Ideology and the Miracle of Confusion

So last night we watched The Pervert’s Guide to Ideology (now available on Netflix), starring the always entertaining (if not alarming) Slavoj Zizek. It’s quite a feat. He guides you through all kinds of movies, sorting through the subtexts and drawing astonishing comparisons that seem so obvious in retrospect. At the same time, you have to admit that half the time you have no idea what the fuck he’s talking about! Considering that when you do have a feeling of comprehension, you decide that the part you don’t get probably makes as much sense, he’s just ahead of you by a mile or two.

Ideology is nothing more than the ruling mythology of the time and place in which you live. For us in early 21st century USA, the reigning myth is that of individual self-fulfillment, generally through the agency of products attained, obtained, purchased, invented, used or otherwise engaged in. It could be the “app of the week”, it could be the Tesla car you drive, it could be the fitness feedback you got from your hyper-intelligent wristband, it could be the number of likes you received for that comment you made on that post that you saw. We are so very individuated that we can now construct our own unique set of fulfillments out of the cornucopia of possibilities surrounding us. Hey, why not? But I digress.

In the film, Zizek brings together several wonderful correlations, often surrounding the concept of The Other. The Other can be a positive or a negative, such as a good God or a bad apple. For example, all fears united in the figure of the shark in Jaws. Change one letter there, and you have all fears united in the figure of the Jews in Nazi Germany. It’s not a stretch at all. It makes perfect sense.

How interesting that so many different political dynasties used Beethoven’s Ode to Joy as their anthem – from the Nazis to the Stalinists to the Maoists to Shining Path to the droods of Clockwork Orange. A symbol can stand for anything, as long as it invokes a certain wordless quality that somehow unites its participants. The symbol doesn’t matter. The product is irrelevant as long as you’re buying something from the sellers.

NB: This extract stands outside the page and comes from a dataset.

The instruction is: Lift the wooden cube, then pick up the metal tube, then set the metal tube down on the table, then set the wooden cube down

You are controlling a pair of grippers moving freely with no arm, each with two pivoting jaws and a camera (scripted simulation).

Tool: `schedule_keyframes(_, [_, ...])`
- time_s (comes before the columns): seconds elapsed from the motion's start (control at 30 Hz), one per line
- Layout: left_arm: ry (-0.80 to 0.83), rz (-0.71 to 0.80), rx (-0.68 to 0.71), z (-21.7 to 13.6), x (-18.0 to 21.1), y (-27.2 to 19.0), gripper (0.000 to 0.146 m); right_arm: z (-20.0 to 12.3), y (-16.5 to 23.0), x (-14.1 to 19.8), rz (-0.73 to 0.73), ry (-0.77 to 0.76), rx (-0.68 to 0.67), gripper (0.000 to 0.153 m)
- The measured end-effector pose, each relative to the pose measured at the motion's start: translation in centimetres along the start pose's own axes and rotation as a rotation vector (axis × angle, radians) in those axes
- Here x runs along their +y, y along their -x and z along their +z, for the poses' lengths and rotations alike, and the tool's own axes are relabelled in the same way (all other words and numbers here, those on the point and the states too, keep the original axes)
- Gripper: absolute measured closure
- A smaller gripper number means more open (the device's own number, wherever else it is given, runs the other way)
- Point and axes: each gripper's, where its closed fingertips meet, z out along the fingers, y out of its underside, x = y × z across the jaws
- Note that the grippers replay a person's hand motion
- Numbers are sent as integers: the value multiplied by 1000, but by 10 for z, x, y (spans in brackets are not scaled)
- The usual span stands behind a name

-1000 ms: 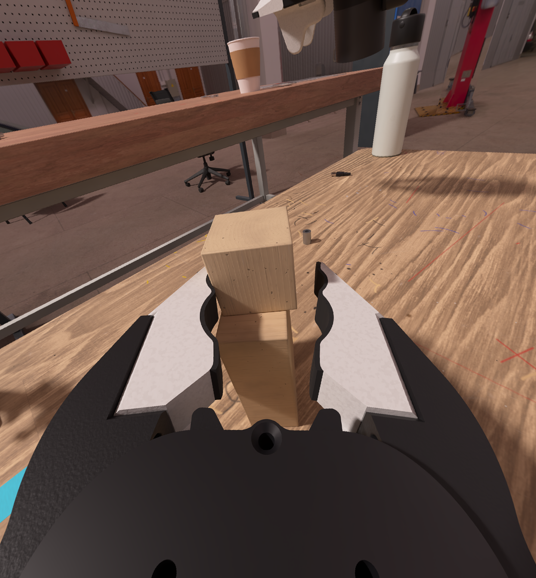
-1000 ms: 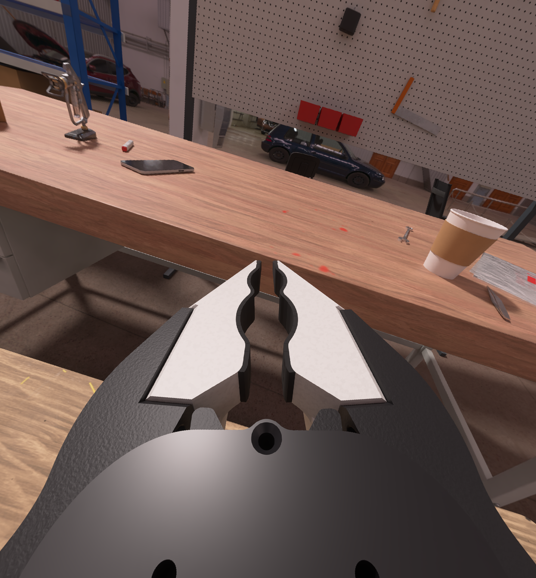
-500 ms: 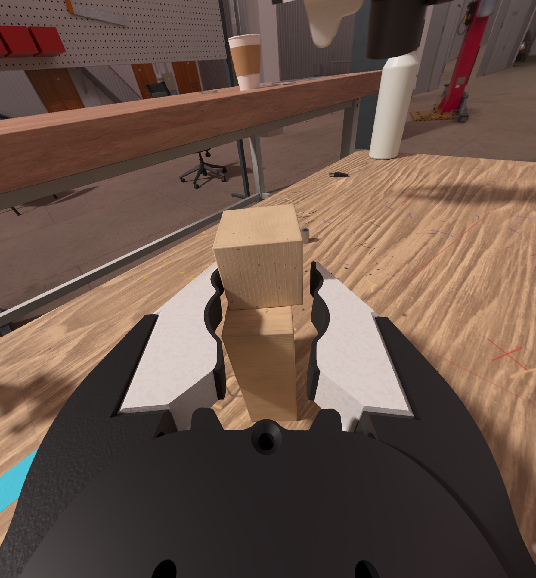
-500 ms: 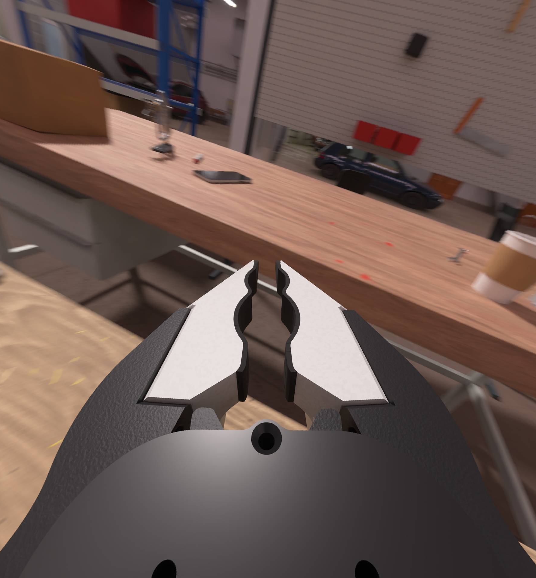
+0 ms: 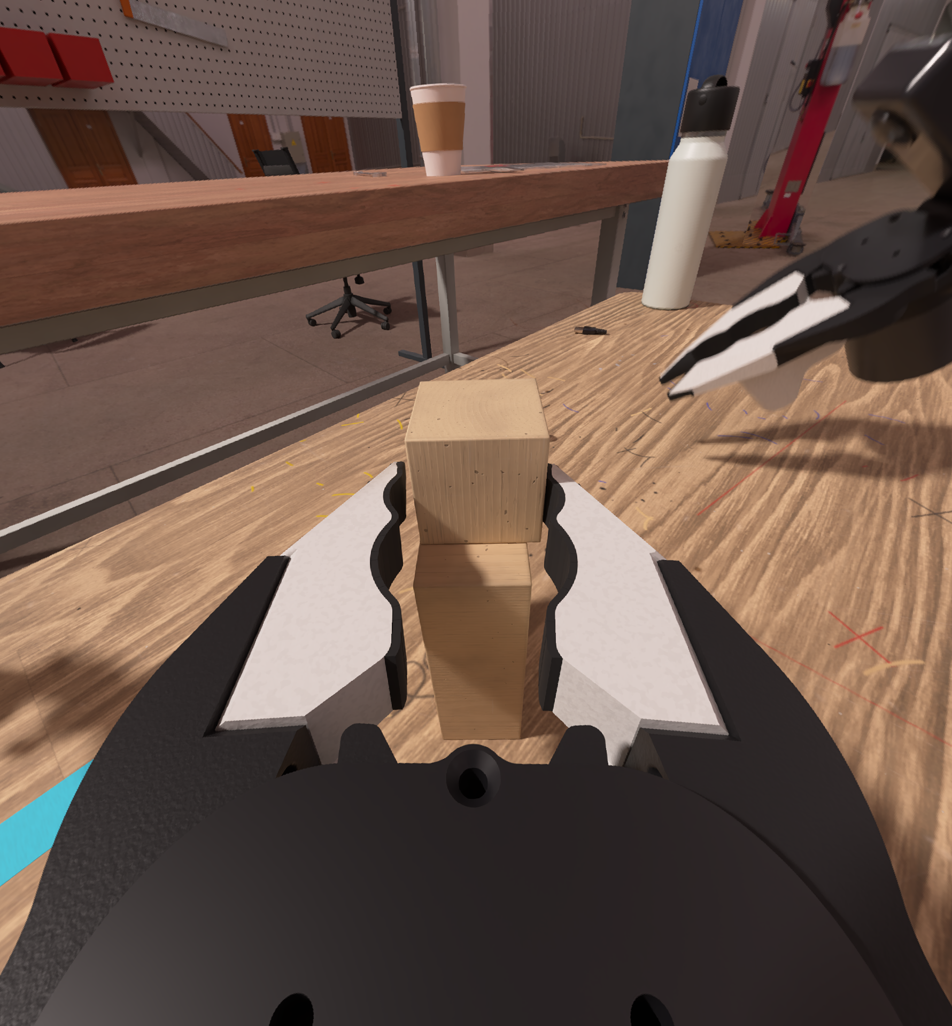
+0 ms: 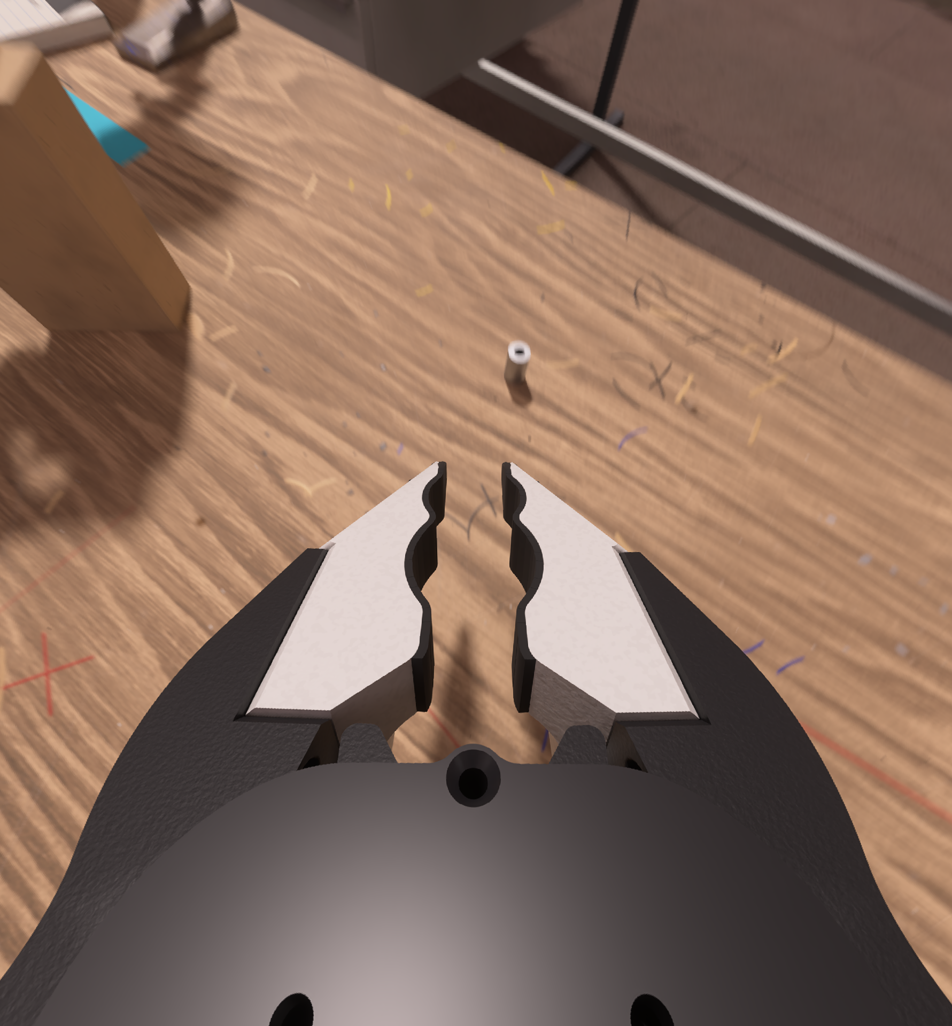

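Left wrist view: wooden cube [image 5: 476, 461] gripped at the left gripper [image 5: 473, 483] fingertips, stacked on a taller block [image 5: 476, 638] near the bench's [image 5: 795, 555] far edge; only the right wrist view shows the upright metal tube [image 6: 517, 363] ahead of the narrowly parted, empty right gripper [image 6: 473, 472].

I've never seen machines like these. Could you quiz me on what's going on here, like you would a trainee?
1. True or false: the metal tube lies on its side.
2. What sits between the left gripper's jaws? A) a red ball B) the wooden cube C) a spoon
3. Fill in: the right gripper holds ____.

Key: 1 false, it stands upright on the table; 2 B; 3 nothing, its jaws are apart and empty.
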Motion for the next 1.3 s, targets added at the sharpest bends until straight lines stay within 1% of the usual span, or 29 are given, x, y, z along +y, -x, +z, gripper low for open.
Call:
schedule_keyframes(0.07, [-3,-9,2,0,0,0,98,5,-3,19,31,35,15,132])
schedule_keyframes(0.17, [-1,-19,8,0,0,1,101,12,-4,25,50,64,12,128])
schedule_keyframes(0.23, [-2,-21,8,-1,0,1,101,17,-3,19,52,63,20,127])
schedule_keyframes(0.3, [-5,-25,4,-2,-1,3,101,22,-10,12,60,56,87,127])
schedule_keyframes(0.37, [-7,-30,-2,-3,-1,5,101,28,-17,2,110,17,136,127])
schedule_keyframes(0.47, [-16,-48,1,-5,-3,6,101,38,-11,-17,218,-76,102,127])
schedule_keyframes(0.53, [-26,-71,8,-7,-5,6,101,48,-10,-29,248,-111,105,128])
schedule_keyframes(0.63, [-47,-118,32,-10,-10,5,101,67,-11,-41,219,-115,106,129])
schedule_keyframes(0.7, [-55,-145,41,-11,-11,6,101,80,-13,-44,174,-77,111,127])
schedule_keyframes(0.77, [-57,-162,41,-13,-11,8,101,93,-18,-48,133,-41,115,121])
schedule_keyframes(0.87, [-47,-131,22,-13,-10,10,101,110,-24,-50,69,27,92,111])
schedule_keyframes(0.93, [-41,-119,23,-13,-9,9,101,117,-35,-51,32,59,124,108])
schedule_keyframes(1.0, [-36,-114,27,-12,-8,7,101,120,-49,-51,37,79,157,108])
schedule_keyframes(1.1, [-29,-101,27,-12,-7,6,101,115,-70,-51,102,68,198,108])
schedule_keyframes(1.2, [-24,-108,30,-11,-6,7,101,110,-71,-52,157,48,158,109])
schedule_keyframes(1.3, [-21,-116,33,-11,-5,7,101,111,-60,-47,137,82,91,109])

Ideology is always hiding behind a mask. We don’t want to see that we are always buying into a myth, whether we’re right or left wing, religious or agnostic, scientific or spiritual, naive or experienced, thoughtful or carefree, you name it. There is some version of some myth that justifies our vision of self-fulfillment, and clouds the fact that we are simply creatures of this particular planet alotted a short span of time in which to do whatever it is we either can or else permit ourselves to do.